# I found the perfect blankie for Jade. :D



## TLI (Sep 3, 2008)

It's a doggie toy. :lol:


----------



## *Princess* (Feb 7, 2009)

oh she looks soo cute! i love her x


----------



## Brodysmom (Jan 8, 2009)

Awwwww.... just look at that little cutie under her blankie. Soooooo sweet and cute!!! Brody gave her a lick through the screen. 

Brodysmom


----------



## London (Jul 4, 2009)

Aww that is the most adorable picture I've ever seen!! 
Shes gorgeous x


----------



## MChis (Oct 13, 2009)

Awwwwwww!! Is she inside or is it just over her? Almost looks like a sleeping bag Jade size! hehe Either way, it & she is adorable!


----------



## Quinn (Dec 11, 2008)

That is disgustingly cute! Something that cute should just not be allowed, I can't handle it!


----------



## msmadison (Jul 6, 2009)

oh my gosh, T, that is just perfect! Adorable little Jade!


----------



## dmccaughan (Sep 26, 2009)

OMG too cute!


----------



## *Chloe* (Feb 6, 2006)

awww too cute


----------



## TLI (Sep 3, 2008)

*Princess* said:


> oh she looks soo cute! i love her x


Thank you, Princess! 



Brodysmom said:


> Awwwww.... just look at that little cutie under her blankie. Soooooo sweet and cute!!! Brody gave her a lick through the screen.
> 
> Brodysmom


Thank you, Tracy!  Jade sends licks back to her Man!



London said:


> Aww that is the most adorable picture I've ever seen!!
> Shes gorgeous x


Thank you so much, London! 



MChis said:


> Awwwwwww!! Is she inside or is it just over her? Almost looks like a sleeping bag Jade size! hehe Either way, it & she is adorable!

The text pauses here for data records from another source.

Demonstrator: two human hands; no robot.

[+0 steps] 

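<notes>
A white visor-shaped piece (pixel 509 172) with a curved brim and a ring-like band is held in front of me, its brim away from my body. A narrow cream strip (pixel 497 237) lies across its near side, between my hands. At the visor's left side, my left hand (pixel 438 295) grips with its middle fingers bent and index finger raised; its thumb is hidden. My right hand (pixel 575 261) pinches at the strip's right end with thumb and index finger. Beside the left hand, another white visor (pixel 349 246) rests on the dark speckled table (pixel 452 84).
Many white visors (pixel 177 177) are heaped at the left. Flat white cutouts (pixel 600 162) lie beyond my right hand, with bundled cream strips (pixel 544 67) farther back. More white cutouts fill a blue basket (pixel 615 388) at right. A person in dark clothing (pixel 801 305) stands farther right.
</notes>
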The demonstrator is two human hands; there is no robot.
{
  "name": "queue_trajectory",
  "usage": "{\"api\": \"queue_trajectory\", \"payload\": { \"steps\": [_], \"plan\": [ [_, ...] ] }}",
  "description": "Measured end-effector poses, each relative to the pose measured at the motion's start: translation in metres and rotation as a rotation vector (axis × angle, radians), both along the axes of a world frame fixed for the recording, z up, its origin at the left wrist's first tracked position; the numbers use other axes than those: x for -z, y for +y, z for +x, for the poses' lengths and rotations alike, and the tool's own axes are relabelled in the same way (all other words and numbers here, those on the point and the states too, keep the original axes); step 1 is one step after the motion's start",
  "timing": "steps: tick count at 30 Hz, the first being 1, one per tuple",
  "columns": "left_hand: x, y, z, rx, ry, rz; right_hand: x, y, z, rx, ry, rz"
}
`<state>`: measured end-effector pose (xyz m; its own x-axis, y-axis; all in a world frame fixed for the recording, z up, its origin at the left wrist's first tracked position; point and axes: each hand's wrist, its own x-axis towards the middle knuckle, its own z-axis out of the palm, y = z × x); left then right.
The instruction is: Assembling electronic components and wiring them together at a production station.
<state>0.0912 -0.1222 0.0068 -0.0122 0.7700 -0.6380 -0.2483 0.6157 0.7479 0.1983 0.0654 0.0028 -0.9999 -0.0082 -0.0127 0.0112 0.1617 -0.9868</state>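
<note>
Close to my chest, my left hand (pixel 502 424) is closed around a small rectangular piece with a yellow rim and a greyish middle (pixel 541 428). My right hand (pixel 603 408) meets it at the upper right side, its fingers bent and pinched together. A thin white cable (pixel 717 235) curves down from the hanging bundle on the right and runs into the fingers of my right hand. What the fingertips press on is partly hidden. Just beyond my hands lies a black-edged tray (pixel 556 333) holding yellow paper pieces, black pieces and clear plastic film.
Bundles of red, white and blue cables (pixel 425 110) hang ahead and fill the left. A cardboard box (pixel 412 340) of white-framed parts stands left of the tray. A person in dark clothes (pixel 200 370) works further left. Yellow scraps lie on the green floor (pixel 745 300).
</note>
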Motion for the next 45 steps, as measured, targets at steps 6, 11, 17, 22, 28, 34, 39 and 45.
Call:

Thank you, Heather!  It's just over her. It doesn't have an opening, but that would be perfect if it did. 



Quinn said:


> That is disgustingly cute! Something that cute should just not be allowed, I can't handle it!


Thank you very much, Quinn! 



msmadison said:


> oh my gosh, T, that is just perfect! Adorable little Jade!


Thank you, Emily! 



dmccaughan said:


> OMG too cute!


Thank you, Dustin! 



*Chloe* said:


> awww too cute


Thank you, Chloe!


----------



## Terri (Aug 21, 2009)

That is perfect for her.
I love her face in the first pic, looks like a wee laugh, lol
Love her as always. x


----------



## MarieUkxx (May 19, 2009)

omg that's sooo cute. She's so tiny and adorable.


----------



## rachellauren (Oct 15, 2008)

She looks so peaceful with her new blankie, what a sweet face.


----------



## BellaLina's Mom (Mar 16, 2007)

Awwwwwwwwwwwwwwwwwww..............That is so cute! I love Jade.


----------



## Mandy (Jan 16, 2009)

awww t its so cute sleeping beauty x


----------



## Ciarra (May 6, 2008)

OMGOSH!!! That is too cute, Im at a lose for words because of the cuteness!!


----------



## lynx8456 (Feb 26, 2009)




----------



## pinkglitterybunny (Jul 26, 2008)

i could kiss her sweet face!!!!


----------



## Tanna (Jan 29, 2009)

She is just too cute. Love her new blanket and it looks like she loves it to.


----------



## Sara Sach (Oct 11, 2009)

Those are the cutest pics I think I have ever seen!


----------



## sakyurek (Mar 24, 2009)

Adorable tiny jade


----------



## Jerry'sMom (May 5, 2009)

Definitely cuteness overload!


----------



## Waiushaoting (Jun 6, 2009)

That blanket fits her perfectly. Great Find!


----------



## pam6400 (Oct 5, 2008)

Oh, that just shows how TINY she really is. Those blankie/animal toys are small and the blankie part covers her up perfectly. So sweet......


----------



## Raguilar209 (Jul 6, 2009)

How adorable is she!!!!


----------



## pigeonsheep (Nov 8, 2008)

awww she looks so peaceful!!! lol very cute


----------



## TLI (Sep 3, 2008)

Terri said:


> That is perfect for her.
> I love her face in the first pic, looks like a wee laugh, lol
> Love her as always. x


Thank you Terri!  She makes the sweetest lil faces. 



MarieUkxx said:


> omg that's sooo cute. She's so tiny and adorable.


Thank you Marie! 



rachellauren said:


> She looks so peaceful with her new blankie, what a sweet face.


Thank you Rachell! 



BellaLina's Mom said:


> Awwwwwwwwwwwwwwwwwww..............That is so cute! I love Jade.


Thank you so much! 



~*Mandy*~ said:


> awww t its so cute sleeping beauty x


Thank you Mandy! 



Ciarra said:


> OMGOSH!!! That is too cute, Im at a lose for words because of the cuteness!!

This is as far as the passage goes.